На первой ехали Арлекин, коломбина и парочка быстроногих и востроглазых арапчат, годных в качестве разведчиков и курьеров. На второй должна была нходиться Ева Писториус с прочим электоратом. На третьей, с барахлом, обязаны были дежурить Напси и Пьеро. Спервоначала Карабас намеревался завести ещё и четвёртую подводу, для шатра — он было возжелал иметь в хозяйстве складной шатёр-шапито. Однако выяснилось, что это довольно громоздкая конструкция, таскаться с которой неудобно крайне. Тогда шеф решил не заморачиваться этой темой, рассчитывая, что для представлений арендует подходящее помещение в Директории. Тем не менее, он приобрёл несколько палаток, чтобы обеспечить труппе более-менее комфортный ночлег. Они ни разу не понадобились. Местность была населённой, крестьяне охотно — и недорого — предоставляли путникам кров и пищу. Вообще, край был мирным, изобильным и хлебосольным.

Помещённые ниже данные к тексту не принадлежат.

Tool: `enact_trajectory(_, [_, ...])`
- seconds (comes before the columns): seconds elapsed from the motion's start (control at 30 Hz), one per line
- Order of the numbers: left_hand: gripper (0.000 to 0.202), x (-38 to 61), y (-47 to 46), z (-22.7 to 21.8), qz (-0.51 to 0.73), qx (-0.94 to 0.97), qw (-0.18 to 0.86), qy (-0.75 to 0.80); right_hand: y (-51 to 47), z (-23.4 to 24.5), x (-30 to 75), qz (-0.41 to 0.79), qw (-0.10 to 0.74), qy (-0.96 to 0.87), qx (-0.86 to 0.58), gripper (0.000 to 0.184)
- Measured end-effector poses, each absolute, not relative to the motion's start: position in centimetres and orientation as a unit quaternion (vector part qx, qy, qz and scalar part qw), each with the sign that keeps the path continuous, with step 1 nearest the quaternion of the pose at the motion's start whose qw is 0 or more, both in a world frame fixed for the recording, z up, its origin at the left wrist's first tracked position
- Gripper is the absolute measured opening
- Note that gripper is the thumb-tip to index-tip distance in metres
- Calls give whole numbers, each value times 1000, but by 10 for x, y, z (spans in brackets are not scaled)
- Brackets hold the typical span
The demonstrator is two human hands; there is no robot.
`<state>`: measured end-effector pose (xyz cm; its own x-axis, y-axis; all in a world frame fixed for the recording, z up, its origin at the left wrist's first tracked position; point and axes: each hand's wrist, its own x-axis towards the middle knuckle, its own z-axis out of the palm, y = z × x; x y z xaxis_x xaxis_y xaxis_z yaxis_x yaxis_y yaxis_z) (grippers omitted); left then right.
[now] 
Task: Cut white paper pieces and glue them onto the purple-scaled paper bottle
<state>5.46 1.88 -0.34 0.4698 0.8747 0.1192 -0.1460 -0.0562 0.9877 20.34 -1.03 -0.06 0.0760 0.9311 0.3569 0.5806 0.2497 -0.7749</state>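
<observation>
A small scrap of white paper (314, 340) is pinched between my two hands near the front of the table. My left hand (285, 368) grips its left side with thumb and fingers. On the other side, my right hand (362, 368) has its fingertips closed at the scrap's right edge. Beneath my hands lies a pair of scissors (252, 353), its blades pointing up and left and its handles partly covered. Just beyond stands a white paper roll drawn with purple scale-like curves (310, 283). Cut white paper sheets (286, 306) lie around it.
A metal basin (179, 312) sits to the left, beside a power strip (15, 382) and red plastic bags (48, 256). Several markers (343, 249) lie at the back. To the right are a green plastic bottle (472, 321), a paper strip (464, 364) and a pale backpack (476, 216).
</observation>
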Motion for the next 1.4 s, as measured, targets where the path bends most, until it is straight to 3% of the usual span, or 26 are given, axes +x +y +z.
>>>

Так было не всегда. Буферная зона между Директорией и Эквестрией просто не могла не иметь сложную, неоднозначную историю. Эти земли были изрыты копытами боевой понницы Найтмер Блэкмун, неоднократно изжарены тесла-орудиями Директории, обильно унавожены уланями и гусарынями Четвёртого Черногривоносного Табуна Их Грациозности Уруру Первой, политы напалмом во время знаменитой Атаки Бэтменов, залиты кровью после Первого Дирэквестрийского инцидента, оставлены травам и сорнякам после Большого Набега Их Грациозности Аняня Второй, вновь заселены и распаханы военными поселенцами гетмана-протектора Абракадабра Мимикродонта (чьё правление было не самым светлым эпизодом в истории Директории), превращены в пепел в ходе Второго Дирэквестрийского инцидента, и, наконец, — после непубличных, но содержательных переговоров заинтересованных сторон — заселены обывателями мирных, трудолюбивых основ и оставлены в покое. Последние полвека здесь не происходило ничего примечательного — ко всеобщему удовлетворению.